A central organizational feature of the MCP integration is its three-tier scoping system, which governs where server configurations are stored and who can access them. Local scope registers a server privately within a single project, written to `~/.claude.json` under that project's entry. Project scope writes to an `.mcp.json` file in the project root, enabling shared configurations that teammates can access after cloning the repository and approving the server. User scope registers a server globally across all of a developer's projects while keeping it private. This granular permission model reflects Anthropic's effort to balance convenience with security, particularly relevant in team environments where shared tooling must be explicitly approved before taking effect.

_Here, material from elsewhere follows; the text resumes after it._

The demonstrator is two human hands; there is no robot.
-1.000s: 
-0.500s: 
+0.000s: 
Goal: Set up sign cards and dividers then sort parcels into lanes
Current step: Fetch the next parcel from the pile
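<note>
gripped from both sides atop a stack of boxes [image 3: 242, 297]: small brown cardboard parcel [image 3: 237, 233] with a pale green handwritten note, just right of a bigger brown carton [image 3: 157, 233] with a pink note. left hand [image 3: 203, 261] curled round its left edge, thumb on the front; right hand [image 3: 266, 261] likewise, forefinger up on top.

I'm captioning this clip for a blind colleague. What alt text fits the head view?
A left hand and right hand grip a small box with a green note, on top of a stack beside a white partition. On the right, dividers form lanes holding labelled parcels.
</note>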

The documentation distinguishes between two primary server types: hosted servers accessed over HTTP URLs, and local stdio servers that Claude Code launches as subprocesses on the user's machine. The hosted category includes services like Sentry, Linear, and Notion, which typically require OAuth browser-based authentication flows. The local category, exemplified by the Playwright MCP server, gives Claude Code access to system-level resources such as the filesystem, local databases, or a controllable browser instance. This distinction is architecturally significant — local servers expand Claude Code's reach into the developer's own environment, while hosted servers integrate it into broader organizational toolchains.

The documentation's treatment of `.mcp.json` as "configuration-as-code" reflects a broader pattern in developer tooling toward reproducible, version-controlled environments. By committing the project-scope configuration file to a repository, teams can standardize which MCP tools are available across contributors without requiring manual setup on each machine. This approach mirrors conventions established by tools like Docker Compose or `.devcontainer` configurations, positioning MCP server management as a first-class concern in software project infrastructure rather than an ad-hoc per-developer customization.

The release and documentation of MCP connectivity in Claude Code arrives amid a wider industry movement to standardize how AI agents interact with external tools and services. Anthropic's development of MCP as an open protocol — and its publication of a public directory of compatible servers — signals an attempt to build a durable ecosystem around Claude's agentic capabilities rather than relying on proprietary integrations. As AI coding assistants evolve from autocomplete tools toward autonomous development agents capable of managing entire workflows, the ability to compose and configure external tool access in a principled, team-friendly way becomes a foundational requirement, and Claude Code's MCP documentation represents a concrete step in that direction.